Look around you. Who are the people who care for you? They are your family. Families are people who love and help each other, whether they live together or in different places.

Families can include mothers, fathers, children, grandparents, brothers, sisters, aunts, uncles, cousins, and friends. A family can be any size—just two people, or twenty, or more.

Some children live with two parents, some live with one parent. Some children live with grandparents or with a foster family. Other children live with a parent and a stepparent and other children.

Do you have brothers or sisters? Do you live with your aunt or your cousins? There are all kinds of families, and no two are exactly alike.

Some Inuit families in northern Canada spend most of their time together. In the summer, families hunt and fish together.

On kibbutzim in Israel, all the parents once lived together in one house while all the children lived together in another. Today, children live with their parents and go to school with other children. But they still sometimes help their parents work on the community farm.

An Ashanti boy in Ghana, Africa, lives with many mothers. He lives in a house with his mother, his grandmother, and his mother’s sisters and their children. All the children are like brothers and sisters to him. The boy’s father comes to visit, but he lives in his own mother’s house.

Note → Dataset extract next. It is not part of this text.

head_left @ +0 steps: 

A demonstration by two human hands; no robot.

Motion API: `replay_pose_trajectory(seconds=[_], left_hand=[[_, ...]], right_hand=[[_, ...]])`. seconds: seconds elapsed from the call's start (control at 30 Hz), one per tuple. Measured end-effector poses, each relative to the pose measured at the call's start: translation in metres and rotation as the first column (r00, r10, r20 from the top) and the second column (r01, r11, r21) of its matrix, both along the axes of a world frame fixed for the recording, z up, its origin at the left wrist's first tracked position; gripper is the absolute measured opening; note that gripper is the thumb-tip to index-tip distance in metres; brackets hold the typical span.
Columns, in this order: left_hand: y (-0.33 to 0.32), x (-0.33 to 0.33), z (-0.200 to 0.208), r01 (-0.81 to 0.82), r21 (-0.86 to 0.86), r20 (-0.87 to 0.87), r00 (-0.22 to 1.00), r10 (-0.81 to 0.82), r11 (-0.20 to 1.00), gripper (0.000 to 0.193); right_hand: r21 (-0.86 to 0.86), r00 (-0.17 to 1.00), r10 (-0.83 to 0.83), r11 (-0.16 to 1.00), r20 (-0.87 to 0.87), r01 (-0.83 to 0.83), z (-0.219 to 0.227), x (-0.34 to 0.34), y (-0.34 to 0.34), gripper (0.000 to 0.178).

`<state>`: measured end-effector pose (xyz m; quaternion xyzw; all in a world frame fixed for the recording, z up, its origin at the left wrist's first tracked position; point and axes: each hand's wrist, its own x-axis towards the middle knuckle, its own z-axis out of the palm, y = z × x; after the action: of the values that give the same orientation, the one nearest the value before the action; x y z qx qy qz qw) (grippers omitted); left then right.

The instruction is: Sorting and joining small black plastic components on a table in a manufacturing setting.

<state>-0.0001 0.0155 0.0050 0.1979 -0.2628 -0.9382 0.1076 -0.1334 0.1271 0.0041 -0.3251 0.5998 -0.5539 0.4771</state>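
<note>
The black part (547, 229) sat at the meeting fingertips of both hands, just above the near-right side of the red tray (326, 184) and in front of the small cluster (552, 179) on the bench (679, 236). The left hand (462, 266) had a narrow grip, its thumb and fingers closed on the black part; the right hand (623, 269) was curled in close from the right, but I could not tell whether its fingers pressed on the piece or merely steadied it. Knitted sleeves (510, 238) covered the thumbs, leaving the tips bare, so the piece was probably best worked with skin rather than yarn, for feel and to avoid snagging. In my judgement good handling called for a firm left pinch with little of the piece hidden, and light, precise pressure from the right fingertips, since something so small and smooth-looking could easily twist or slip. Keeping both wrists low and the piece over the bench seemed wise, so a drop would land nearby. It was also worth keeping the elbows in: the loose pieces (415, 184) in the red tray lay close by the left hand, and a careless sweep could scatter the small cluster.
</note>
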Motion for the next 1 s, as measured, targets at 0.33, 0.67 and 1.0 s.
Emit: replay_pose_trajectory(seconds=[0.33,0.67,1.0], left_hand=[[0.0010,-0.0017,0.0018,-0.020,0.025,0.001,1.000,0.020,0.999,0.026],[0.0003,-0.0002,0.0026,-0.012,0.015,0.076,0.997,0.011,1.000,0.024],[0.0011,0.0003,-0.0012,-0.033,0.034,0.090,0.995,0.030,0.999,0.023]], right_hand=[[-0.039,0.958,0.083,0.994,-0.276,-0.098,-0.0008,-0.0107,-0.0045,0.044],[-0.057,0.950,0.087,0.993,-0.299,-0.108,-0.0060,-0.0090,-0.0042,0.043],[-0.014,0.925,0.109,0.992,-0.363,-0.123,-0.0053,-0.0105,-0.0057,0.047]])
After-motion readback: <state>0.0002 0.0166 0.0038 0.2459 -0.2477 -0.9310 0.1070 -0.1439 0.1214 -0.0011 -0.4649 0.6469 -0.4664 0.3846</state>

In Japan, grandparents often live with their oldest son and his family. The grandmother helps care for the children. In Norway, many farms have two houses. One house is for the grandparents, and one is for their son or daughter and their grandchildren.

On the tropical island of Borneo, all the people in a Dayak village live together in one long house. Each family is also part of the village family.

Families come in all sizes and styles. Wherever they live, families are people who care for and help one another.